* [To do] Repeat the listing verbatim. Drop any pictures.

* [Data extract]
◇ ◇ ◇ ◇ ◇

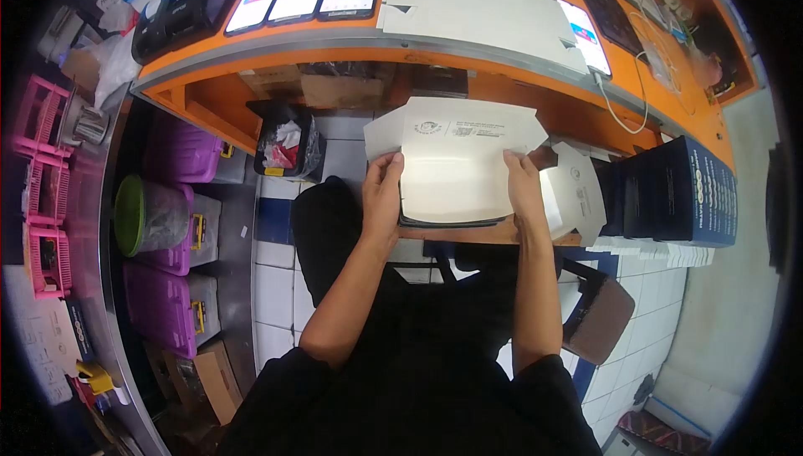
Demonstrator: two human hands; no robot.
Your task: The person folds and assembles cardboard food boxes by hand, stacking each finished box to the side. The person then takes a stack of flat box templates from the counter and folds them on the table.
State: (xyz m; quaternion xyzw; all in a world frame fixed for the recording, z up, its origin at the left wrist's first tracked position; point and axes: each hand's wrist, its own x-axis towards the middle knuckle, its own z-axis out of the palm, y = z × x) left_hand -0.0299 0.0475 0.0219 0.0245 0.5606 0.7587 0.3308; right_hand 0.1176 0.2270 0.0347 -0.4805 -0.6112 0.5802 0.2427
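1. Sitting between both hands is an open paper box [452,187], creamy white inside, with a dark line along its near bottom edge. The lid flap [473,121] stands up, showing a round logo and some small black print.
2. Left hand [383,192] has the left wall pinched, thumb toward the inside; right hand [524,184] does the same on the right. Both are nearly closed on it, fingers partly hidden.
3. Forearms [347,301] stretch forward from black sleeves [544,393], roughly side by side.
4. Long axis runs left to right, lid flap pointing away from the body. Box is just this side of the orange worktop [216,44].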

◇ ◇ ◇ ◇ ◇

* [Exercise answer]
Demonstrator: two human hands; no robot.
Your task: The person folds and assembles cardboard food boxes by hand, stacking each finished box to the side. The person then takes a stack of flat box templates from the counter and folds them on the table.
State: (xyz m; quaternion xyzw; all in a world frame fixed for the recording, z up, its origin at the left wrist's first tracked position; point and axes: each hand's wrist, its own x-axis towards the middle knuckle, its own z-axis out of the palm, y = z × x) left_hand -0.0299 0.0475 0.0219 0.0245 0.5606 0.7587 0.3308; right_hand 0.1176 0.2270 0.0347 -0.4805 -0.6112 0.5802 0.2427
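1. Sitting between both hands is an open paper box [452,187], creamy white inside, with a dark line along its near bottom edge. The lid flap [473,121] stands up, showing a round logo and some small black print.
2. Left hand [383,192] has the left wall pinched, thumb toward the inside; right hand [524,184] does the same on the right. Both are nearly closed on it, fingers partly hidden.
3. Forearms [347,301] stretch forward from black sleeves [544,393], roughly side by side.
4. Long axis runs left to right, lid flap pointing away from the body. Box is just this side of the orange worktop [216,44].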

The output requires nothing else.